- **Exercise instructions**
The answer must be an exact copy of every record.

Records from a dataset
# # #

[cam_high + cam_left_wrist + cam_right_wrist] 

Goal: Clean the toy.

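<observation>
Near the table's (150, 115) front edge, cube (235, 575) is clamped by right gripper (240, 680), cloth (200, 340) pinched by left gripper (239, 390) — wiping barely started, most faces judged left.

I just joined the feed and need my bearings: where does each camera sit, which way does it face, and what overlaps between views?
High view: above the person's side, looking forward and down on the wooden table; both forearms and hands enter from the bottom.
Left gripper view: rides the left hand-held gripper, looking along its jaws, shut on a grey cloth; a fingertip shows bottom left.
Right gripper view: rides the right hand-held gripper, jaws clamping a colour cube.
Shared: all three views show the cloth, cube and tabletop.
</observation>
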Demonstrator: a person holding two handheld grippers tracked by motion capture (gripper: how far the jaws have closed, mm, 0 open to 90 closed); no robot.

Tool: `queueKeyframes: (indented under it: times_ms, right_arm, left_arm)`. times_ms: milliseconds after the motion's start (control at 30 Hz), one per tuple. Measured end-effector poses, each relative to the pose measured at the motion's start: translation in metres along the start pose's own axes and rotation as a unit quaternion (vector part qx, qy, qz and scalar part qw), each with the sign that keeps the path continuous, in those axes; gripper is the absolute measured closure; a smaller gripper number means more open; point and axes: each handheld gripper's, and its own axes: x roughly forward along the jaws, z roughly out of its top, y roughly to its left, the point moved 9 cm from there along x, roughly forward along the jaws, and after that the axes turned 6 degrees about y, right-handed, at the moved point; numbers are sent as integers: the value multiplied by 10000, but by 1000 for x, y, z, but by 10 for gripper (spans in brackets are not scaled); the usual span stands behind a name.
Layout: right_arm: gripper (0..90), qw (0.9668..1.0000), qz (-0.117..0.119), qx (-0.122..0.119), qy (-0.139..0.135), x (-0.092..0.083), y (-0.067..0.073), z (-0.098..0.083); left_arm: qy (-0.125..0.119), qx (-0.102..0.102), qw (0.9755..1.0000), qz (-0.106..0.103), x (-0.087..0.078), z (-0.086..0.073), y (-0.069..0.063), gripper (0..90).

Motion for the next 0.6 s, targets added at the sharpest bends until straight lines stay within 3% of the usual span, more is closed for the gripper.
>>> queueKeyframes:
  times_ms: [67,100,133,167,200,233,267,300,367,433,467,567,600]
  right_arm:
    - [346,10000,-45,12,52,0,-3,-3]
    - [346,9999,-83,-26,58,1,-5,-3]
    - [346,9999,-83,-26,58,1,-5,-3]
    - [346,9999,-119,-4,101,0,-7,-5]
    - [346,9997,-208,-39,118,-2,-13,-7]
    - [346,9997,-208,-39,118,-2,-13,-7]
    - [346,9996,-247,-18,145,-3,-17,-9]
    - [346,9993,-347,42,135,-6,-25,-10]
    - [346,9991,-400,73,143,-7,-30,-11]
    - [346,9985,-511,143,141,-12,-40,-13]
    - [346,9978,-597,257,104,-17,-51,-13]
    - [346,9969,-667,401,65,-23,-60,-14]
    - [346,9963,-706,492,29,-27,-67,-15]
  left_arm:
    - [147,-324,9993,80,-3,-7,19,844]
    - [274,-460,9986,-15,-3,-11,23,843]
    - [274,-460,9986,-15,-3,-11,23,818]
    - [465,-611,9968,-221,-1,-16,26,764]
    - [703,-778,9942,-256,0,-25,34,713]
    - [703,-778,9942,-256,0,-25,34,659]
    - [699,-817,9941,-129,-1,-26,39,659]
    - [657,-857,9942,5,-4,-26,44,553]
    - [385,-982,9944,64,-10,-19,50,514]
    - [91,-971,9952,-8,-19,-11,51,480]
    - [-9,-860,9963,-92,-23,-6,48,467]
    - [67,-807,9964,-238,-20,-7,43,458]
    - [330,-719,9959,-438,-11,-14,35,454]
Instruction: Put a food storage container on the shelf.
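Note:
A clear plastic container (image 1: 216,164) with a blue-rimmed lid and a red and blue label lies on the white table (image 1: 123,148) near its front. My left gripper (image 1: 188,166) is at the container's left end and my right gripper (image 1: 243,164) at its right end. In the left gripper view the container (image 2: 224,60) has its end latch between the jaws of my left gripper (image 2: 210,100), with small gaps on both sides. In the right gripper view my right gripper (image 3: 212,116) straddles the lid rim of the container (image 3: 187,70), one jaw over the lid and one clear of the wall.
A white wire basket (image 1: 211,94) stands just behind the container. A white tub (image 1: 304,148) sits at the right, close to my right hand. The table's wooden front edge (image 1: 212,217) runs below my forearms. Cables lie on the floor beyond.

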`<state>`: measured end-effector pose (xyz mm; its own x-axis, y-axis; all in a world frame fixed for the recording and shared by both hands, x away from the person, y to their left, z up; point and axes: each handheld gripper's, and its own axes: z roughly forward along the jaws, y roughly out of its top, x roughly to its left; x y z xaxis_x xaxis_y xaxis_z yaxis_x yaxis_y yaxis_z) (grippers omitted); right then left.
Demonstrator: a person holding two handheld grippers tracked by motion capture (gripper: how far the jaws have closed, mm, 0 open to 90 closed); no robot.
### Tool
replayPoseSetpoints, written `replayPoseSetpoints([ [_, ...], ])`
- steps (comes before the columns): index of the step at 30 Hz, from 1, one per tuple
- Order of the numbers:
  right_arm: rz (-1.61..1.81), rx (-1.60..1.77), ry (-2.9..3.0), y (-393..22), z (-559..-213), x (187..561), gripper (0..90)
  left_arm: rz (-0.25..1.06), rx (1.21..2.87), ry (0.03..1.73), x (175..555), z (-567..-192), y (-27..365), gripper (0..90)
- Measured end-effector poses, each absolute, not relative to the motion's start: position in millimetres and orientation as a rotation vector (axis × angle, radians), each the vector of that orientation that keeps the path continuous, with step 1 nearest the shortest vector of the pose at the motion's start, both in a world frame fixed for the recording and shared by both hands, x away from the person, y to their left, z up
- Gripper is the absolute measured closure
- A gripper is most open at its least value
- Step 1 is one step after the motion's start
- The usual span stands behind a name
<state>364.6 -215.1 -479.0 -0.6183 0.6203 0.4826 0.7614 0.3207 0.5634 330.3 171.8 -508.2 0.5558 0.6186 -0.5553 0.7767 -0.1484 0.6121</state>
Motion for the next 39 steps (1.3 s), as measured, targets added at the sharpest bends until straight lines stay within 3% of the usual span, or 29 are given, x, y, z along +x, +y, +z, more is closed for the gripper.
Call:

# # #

- **Result of this task**
[cam_high + cam_left_wrist + cam_right_wrist] 

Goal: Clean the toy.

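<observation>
Near the table's (150, 115) front edge, cube (235, 575) is clamped by right gripper (240, 680), cloth (200, 340) pinched by left gripper (239, 390) — wiping barely started, most faces judged left.

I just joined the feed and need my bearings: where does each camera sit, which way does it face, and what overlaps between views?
High view: above the person's side, looking forward and down on the wooden table; both forearms and hands enter from the bottom.
Left gripper view: rides the left hand-held gripper, looking along its jaws, shut on a grey cloth; a fingertip shows bottom left.
Right gripper view: rides the right hand-held gripper, jaws clamping a colour cube.
Shared: all three views show the cloth, cube and tabletop.
</observation>
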Demonstrator: a person holding two handheld grippers tracked by motion capture (gripper: how far the jaws have closed, mm, 0 open to 90 closed); no robot.

Tool: `queueKeyframes: (indented under it: times_ms, right_arm, left_arm)`. times_ms: milliseconds after the motion's start (control at 30 Hz), one per tuple. Measured end-effector poses, each relative to the pose measured at the motion's start: translation in metres along the start pose's own axes and rotation as a unit quaternion (vector part qx, qy, qz and scalar part qw), each with the sign that keeps the path continuous, in those axes; gripper is the absolute measured closure; a smaller gripper number means more open; point and axes: each handheld gripper's, and its own axes: x roughly forward along the jaws, z roughly out of its top, y roughly to its left, the point moved 9 cm from there along x, roughly forward along the jaws, and after that the axes turned 6 degrees about y, right-handed, at the moved point; numbers are sent as integers: the value multiplied by 10000, but by 1000 for x, y, z, but by 10 for gripper (spans in brackets are not scaled); the usual span stands behind a name.
Layout: right_arm: gripper (0..90), qw (0.9668..1.0000), qz (-0.117..0.119), qx (-0.122..0.119), qy (-0.139..0.135), x (-0.092..0.083), y (-0.067..0.073), z (-0.098..0.083); left_arm: qy (-0.125..0.119), qx (-0.102..0.102), qw (0.9755..1.0000), qz (-0.106..0.103), x (-0.087..0.078), z (-0.086..0.073), y (-0.069..0.063), gripper (0..90).

Motion for the next 0.6 s, targets added at the sharpest bends until straight lines stay within 3% of the usual span, more is closed for the gripper.
>>> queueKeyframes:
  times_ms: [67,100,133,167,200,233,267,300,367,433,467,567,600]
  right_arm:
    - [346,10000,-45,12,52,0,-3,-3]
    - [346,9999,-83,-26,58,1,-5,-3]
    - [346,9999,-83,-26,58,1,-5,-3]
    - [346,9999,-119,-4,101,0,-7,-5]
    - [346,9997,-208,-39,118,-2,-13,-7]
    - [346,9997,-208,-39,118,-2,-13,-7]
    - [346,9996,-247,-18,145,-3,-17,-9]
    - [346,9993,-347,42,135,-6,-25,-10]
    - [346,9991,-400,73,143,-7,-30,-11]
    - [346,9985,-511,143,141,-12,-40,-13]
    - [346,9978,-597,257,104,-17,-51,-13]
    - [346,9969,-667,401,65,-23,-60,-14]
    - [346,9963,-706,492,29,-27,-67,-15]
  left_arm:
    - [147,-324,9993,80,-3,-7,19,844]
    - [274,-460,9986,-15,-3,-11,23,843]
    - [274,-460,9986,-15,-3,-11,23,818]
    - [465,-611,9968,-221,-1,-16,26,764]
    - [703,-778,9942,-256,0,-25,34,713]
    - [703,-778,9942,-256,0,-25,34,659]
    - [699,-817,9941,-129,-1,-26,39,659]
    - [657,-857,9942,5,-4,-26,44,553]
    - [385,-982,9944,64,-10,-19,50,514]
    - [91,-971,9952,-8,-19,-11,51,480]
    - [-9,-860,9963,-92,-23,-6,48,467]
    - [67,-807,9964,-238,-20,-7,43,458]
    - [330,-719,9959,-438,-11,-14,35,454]
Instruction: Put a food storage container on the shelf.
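Note:
A clear plastic container (image 1: 216,164) with a blue-rimmed lid and a red and blue label lies on the white table (image 1: 123,148) near its front. My left gripper (image 1: 188,166) is at the container's left end and my right gripper (image 1: 243,164) at its right end. In the left gripper view the container (image 2: 224,60) has its end latch between the jaws of my left gripper (image 2: 210,100), with small gaps on both sides. In the right gripper view my right gripper (image 3: 212,116) straddles the lid rim of the container (image 3: 187,70), one jaw over the lid and one clear of the wall.
A white wire basket (image 1: 211,94) stands just behind the container. A white tub (image 1: 304,148) sits at the right, close to my right hand. The table's wooden front edge (image 1: 212,217) runs below my forearms. Cables lie on the floor beyond.
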
`<state>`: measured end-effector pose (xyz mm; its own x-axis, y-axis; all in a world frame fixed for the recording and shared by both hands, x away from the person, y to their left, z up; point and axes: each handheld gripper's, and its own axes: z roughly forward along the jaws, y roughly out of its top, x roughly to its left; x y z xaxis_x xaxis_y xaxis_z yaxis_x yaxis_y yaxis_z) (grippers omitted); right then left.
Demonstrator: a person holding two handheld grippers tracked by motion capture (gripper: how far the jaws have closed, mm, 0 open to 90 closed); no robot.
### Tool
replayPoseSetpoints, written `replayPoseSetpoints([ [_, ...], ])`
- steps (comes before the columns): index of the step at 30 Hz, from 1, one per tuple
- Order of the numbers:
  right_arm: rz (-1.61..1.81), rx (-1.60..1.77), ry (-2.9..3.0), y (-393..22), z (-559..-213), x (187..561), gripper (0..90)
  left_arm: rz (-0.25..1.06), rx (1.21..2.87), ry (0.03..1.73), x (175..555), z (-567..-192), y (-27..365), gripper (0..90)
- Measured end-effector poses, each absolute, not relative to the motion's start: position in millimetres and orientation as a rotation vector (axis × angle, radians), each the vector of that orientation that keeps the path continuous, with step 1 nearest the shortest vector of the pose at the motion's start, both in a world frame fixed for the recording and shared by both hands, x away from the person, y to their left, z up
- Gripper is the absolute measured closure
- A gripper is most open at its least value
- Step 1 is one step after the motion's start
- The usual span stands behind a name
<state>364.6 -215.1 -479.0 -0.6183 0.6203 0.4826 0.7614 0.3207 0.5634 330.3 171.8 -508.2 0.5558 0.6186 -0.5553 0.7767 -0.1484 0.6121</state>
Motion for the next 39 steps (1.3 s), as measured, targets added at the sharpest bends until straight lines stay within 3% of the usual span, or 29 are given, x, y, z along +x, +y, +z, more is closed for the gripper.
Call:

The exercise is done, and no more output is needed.